Абдулов был мальчиком, который собирал хлопок в Фергане

- В какие годы, с вашей точки зрения, труппа "Ленкома" была наиболее сильной?

- Я вижу две такие вершины - "Юнона и Авось"... вы знаете, кстати, что Караченцов до сих пор играет Резанова?

- Да, я видела юбилейное, восьмисотое представление. Меня проняло.

- ...и "Три девушки в голубом". После этих спектаклей мы стали догадываться, что что-то значительное у нас получается.
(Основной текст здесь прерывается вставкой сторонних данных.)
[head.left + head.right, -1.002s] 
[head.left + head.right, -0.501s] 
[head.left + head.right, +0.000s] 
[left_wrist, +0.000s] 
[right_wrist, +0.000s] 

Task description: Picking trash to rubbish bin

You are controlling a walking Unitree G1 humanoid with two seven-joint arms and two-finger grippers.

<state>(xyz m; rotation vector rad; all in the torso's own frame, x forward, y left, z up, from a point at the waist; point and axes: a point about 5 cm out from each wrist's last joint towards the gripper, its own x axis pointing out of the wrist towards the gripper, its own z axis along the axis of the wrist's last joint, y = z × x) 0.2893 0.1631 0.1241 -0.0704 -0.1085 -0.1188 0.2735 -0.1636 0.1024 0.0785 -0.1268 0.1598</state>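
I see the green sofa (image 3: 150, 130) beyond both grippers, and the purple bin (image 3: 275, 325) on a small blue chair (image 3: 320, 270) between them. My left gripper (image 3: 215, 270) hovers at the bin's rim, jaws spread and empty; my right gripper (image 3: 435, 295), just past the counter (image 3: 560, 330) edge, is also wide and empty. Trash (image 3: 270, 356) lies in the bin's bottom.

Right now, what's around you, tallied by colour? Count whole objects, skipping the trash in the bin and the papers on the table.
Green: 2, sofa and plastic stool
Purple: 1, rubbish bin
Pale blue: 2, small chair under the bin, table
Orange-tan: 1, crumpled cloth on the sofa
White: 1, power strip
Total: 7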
- Вы чувствовали себя собирателем театра - таким, каким был, скажем, Олег Ефремов? Он высматривал хорошего артиста и тут же приглашал его к себе. Сейчас его тактику пытается повторить Табаков. Правда, в новых исторических условиях она уже не очень работает.

- Ну вот вы сами и ответили на свой вопрос. Все хорошо делать в свое время. Но я тоже отвечу. Вы упомянули в начале Георгия Товстоногова. Он свою плеяду что - собирал? Или она сама сформировалась в этом пространстве?

- То есть режиссер должен стать не собирателем, а таким магнитом мощным...

- Примерно так. Скажем, после съемок "Мюнхгаузена" к нам пришел Леонид Броневой и стал истинным украшением труппы. Нельзя сказать, что я кого-то специально переманивал.

- А, скажем, Абдулов откуда взялся? Как вообще происходят подобные встречи?

- Абдулов был мальчиком, который собирал хлопок в Фергане. Жил на окраине империи. Правда, отец у него работал режиссером, и он пошел по театральной линии. Он учился в Москве, и мне сказали, что на 4-м курсе есть хороший парень.

- Кто сказал?

- Не помню, кто-то всегда говорит. Я посмотрел его и предложил ему главную роль в спектакле "Брестская крепость" по Борису Васильеву. И он, сам еще юный, стал выразителем того поколения, которое встретило войну мальчишками. А потом постепенно он превратился из Саши в Александра Гавриловича.

- Я как-то раньше не осознавала до конца масштаб его дарования. А сейчас посмотрела "Плач палача" и думаю: боже мой, это ведь настоящий трагический артист.

- Да, он стал большим мастером, но и в его биографии бывало всякое. Помните такой спектакль "Звезда и смерть Хоакина Мурьеты", музыкальный предшественник "Юноны и Авось". Симпатизирующие мне люди из Управления культуры тогда говорили: все ничего, и идеологических претензий никаких, но тебе бы артиста другого, чтобы получше играл. Так что он тоже проходил через свои круги театрального ада.

- Может быть, это не его история была?

- Нет, потом выяснилось, что это все же его роль. Помню, мы были на гастролях в Португалии, и там некий карьер, в котором Питер Брук играл свои спектакли. Нам оказали большую честь и тоже предложили в нем играть. Все было очень в новинку, и мы стали фантазировать - решили, что Хоакин должен появиться на лошади где-то на гребне гор. Это будет выразительно. Абдулов мне тогда сказал: Марк Анатольевич, но это невозможно, конь-то без седла. Я ему ответил: это же разбойник деревенский, какое у него может быть седло? И он таки появился без седла, вписался в эту гористую местность, в этот космос. Это, кстати, и есть признак настоящего артиста - приспосабливаться к предлагаемым обстоятельствам.